Illinois’ response has been to mandate far more intensive planning processes. Ameren’s most recent integrated grid plan required 105 stakeholder meetings, up from about 20 for the previous filing in 2023. That’s not hours — that’s meetings.

Sheriff acknowledged the process can be exhausting, but framed it as essential: the renewable development community, community advocates, and regulators are all in those rooms, and getting alignment before a plan is filed beats relitigating it afterward.

Sheriff also flagged the newly effective Clean and Reliable Grid Affordability (CRGA) Act, which introduces integrated resource planning requirements that Illinois utilities haven’t navigated since deregulation.

The Integrated Resource Plan (IRP) is unfamiliar territory, but he sees it as a valuable communications tool, giving policymakers and general assembly members a concrete document to reference when making decisions about long-term infrastructure needs that can take years to fully understand.

Affordability: It’s More Complicated Than the Headlines Suggest

The affordability question came loaded. Energy bills have been front-page news, and data centers have become a convenient villain in that narrative. The panelists largely pushed back, though not without acknowledging the real pressures customers are facing.

Shea was direct: at Xcel, data centers aren’t driving up costs. They’re spreading them. The utility’s rates run about 30% below the national average, and large commercial customers help distribute fixed infrastructure costs across a broader base, making bills lower for everyone else. Done right, she argued, the data center boom doesn’t create an affordability problem. It can help solve one.

Plenge’s picture was more complicated, though he was careful to separate causes. ComEd is a wires-only utility that passes supply costs directly to customers, and those costs have more than doubled since 2023, rising from roughly $30 to around $70 per megawatt-hour, driven largely by natural gas price volatility following the war in Ukraine. That increase is what’s showing up on bills, and it has little to do with data centers.

ComEd’s strategy for managing affordability runs on several tracks at once: cost-benefit requirements on all proposed grid investments, Illinois’ regulatory benchmark keeping household energy spending below 3% of income, aggressive deployment of rooftop and community solar because those projects come online in months rather than years, and customer assistance programs that directed over $100 million to residents last year alongside a new $2.5 million small business initiative.

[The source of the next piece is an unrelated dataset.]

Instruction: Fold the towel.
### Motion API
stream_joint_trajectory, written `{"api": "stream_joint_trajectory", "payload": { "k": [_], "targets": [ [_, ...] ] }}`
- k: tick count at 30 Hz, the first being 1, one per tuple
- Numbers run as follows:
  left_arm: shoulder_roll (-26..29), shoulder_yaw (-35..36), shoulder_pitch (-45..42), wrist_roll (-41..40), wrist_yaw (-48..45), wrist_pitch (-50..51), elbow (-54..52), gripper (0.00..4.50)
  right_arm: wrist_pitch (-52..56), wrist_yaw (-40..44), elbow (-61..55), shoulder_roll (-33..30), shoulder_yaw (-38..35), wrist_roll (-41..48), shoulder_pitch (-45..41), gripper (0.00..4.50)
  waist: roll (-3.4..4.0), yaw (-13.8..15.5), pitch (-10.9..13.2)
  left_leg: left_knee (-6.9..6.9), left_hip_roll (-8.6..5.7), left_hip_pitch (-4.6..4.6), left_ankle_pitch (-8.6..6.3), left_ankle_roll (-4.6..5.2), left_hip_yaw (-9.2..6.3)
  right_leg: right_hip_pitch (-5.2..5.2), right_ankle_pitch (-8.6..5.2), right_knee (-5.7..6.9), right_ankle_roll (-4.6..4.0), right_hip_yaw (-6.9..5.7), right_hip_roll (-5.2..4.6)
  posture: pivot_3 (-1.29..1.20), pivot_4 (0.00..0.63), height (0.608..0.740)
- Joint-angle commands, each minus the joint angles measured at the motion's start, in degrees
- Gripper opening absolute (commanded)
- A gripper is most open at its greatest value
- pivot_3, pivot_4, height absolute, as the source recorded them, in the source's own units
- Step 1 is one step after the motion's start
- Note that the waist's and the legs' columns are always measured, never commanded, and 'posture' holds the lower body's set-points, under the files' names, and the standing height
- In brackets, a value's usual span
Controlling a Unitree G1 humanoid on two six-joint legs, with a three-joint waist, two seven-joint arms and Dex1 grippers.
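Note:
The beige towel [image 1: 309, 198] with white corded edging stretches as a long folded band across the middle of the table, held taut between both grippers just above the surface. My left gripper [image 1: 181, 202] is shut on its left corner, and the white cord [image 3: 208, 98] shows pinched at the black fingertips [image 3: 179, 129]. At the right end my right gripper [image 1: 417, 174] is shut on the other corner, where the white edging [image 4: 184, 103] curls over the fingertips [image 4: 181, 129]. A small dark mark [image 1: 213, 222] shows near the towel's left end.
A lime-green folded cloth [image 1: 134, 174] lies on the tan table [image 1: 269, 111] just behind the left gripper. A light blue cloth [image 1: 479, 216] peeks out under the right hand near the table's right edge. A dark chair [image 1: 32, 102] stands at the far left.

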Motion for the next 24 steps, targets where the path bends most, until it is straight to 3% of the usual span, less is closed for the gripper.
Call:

What It Means for the Industry

The through line of the conversation was consistent across all three perspectives: utilities need to move faster, and distributed solar and storage are the most deployable near-term tools they have. That’s an opening for the industry, and the panelists were explicit about it.

The planning frameworks Illinois has put in place through the Climate and Equitable Jobs Act (CEJA) and CRGA also create a more legible regulatory environment than the state has seen in years.

For developers and installers willing to engage seriously in stakeholder processes, those frameworks offer real opportunities to shape outcomes rather than just respond to them.

The affordability story, meanwhile, is worth getting right. The data center narrative dominating national headlines doesn’t apply uniformly across markets. In some utility territories it’s accurate; in others it obscures what’s actually driving costs.

Companies that understand those local dynamics and can communicate clearly about the difference between supply cost volatility and infrastructure investment will be better positioned in conversations with customers, regulators, and the press.